| What to work on |
For the records below, report how many lines include "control", with no accompanying text.

| Data for review |
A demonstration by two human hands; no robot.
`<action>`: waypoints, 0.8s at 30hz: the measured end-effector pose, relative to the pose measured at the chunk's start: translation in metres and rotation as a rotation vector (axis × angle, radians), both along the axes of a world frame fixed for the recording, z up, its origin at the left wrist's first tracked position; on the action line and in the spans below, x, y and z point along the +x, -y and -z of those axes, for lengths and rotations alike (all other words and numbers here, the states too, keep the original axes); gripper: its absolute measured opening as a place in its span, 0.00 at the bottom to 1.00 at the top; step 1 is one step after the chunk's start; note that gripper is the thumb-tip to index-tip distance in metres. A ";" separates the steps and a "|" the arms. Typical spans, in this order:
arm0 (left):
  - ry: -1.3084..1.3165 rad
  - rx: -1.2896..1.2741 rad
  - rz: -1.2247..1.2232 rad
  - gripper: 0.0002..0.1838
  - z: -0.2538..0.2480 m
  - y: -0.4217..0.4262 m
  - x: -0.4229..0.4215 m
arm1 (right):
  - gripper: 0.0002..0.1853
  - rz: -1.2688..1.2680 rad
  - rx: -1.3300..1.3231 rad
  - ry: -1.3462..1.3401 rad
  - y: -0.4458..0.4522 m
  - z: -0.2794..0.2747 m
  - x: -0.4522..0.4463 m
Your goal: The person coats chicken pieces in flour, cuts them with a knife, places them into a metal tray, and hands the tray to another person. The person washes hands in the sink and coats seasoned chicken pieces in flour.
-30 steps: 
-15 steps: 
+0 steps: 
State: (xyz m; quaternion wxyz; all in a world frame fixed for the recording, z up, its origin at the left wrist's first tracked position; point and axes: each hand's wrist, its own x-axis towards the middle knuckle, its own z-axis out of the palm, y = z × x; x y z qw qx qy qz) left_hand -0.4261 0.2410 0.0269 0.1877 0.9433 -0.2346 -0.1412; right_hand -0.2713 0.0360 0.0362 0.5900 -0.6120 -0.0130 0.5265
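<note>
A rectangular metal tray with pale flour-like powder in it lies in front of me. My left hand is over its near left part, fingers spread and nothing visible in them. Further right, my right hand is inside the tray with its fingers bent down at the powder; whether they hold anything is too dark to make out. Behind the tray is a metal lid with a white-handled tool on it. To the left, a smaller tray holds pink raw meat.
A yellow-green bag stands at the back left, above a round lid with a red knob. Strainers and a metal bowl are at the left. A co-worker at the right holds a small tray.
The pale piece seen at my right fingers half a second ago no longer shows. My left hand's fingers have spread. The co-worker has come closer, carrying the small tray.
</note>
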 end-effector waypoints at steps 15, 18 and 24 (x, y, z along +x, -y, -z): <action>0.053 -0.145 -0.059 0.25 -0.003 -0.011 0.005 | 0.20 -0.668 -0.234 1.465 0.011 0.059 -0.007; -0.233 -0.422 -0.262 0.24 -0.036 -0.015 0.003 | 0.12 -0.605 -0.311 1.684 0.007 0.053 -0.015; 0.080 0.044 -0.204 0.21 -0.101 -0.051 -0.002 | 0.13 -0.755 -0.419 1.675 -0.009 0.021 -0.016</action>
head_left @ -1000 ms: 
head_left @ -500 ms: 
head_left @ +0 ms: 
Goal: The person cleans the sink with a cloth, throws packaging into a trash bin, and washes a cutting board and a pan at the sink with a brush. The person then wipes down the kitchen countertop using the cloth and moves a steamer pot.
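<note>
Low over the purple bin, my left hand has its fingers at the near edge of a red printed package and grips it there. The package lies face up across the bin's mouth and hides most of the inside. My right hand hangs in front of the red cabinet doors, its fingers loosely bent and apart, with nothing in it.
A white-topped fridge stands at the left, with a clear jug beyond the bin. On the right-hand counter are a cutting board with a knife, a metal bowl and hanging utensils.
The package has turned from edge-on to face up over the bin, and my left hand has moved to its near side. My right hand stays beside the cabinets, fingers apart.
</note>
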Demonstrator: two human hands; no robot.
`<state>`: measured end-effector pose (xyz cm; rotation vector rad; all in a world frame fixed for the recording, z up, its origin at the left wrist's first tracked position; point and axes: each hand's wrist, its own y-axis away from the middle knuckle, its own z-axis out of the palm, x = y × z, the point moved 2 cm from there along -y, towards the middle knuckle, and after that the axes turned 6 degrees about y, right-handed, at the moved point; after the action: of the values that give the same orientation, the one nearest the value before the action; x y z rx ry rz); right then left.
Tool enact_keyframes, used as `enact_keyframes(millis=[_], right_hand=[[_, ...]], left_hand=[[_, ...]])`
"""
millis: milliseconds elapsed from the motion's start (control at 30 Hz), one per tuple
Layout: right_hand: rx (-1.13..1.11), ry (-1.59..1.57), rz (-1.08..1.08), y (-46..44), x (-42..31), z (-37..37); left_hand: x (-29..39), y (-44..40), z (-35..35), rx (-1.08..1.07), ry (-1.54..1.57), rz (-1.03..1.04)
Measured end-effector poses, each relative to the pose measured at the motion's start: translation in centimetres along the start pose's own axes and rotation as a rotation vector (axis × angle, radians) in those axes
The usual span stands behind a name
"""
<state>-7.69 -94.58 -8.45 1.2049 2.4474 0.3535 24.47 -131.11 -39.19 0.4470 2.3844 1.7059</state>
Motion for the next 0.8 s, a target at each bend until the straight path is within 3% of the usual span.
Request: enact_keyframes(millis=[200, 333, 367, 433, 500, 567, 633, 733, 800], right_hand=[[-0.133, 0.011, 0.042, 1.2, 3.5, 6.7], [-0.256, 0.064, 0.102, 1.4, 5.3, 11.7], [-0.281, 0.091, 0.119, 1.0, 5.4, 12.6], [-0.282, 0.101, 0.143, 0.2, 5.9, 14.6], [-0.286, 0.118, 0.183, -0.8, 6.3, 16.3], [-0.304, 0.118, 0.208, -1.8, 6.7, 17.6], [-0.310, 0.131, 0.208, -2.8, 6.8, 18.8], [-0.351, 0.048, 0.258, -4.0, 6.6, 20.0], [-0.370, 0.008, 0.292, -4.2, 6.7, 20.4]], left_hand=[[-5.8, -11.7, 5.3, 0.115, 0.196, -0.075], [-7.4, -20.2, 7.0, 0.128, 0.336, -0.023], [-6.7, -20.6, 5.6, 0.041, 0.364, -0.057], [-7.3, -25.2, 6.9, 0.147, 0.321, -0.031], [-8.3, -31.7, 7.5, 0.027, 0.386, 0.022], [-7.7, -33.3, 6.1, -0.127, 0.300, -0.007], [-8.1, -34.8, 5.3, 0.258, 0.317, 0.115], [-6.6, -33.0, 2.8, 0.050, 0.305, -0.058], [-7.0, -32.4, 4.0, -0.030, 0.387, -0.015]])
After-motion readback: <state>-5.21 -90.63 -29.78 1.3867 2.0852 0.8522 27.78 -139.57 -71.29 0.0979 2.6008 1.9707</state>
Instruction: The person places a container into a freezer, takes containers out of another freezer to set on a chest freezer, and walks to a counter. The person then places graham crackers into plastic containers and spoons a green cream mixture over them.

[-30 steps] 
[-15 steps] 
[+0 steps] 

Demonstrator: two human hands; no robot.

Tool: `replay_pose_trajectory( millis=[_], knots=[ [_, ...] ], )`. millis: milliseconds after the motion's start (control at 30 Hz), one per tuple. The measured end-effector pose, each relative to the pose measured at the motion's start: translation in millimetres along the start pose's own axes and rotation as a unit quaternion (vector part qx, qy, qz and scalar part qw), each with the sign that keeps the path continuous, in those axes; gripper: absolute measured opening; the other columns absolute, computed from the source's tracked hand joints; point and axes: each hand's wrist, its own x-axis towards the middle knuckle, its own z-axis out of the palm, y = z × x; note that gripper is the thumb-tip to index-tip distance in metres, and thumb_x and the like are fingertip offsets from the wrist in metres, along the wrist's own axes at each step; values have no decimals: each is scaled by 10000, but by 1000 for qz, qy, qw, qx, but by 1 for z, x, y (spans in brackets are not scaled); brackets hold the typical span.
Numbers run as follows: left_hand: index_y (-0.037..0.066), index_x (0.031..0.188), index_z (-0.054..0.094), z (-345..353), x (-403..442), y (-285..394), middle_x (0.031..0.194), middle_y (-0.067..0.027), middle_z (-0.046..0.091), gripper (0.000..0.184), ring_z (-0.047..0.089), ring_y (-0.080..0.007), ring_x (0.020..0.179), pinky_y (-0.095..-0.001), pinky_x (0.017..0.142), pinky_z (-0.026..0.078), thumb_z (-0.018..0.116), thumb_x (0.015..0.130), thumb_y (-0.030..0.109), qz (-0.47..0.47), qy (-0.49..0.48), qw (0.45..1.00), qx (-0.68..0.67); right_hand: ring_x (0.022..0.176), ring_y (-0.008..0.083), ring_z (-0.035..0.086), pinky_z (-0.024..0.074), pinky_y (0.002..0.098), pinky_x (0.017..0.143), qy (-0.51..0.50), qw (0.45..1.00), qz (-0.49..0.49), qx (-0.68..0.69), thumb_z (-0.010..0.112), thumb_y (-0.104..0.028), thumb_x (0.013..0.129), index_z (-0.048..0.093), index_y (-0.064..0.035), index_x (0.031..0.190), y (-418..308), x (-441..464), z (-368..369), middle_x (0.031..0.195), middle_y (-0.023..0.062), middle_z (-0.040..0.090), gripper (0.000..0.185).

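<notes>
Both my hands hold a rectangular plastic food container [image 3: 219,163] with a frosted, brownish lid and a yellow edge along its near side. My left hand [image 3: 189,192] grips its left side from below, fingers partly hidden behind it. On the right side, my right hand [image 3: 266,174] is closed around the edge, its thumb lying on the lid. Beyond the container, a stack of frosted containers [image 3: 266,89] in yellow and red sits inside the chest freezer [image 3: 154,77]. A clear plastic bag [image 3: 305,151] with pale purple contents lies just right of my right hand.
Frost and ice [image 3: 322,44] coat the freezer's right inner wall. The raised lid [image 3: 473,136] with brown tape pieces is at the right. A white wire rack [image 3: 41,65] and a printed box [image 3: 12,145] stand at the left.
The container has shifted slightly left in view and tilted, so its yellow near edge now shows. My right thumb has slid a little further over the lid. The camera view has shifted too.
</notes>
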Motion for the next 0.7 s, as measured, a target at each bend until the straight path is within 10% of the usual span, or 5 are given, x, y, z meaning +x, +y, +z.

| Solution to this task |
2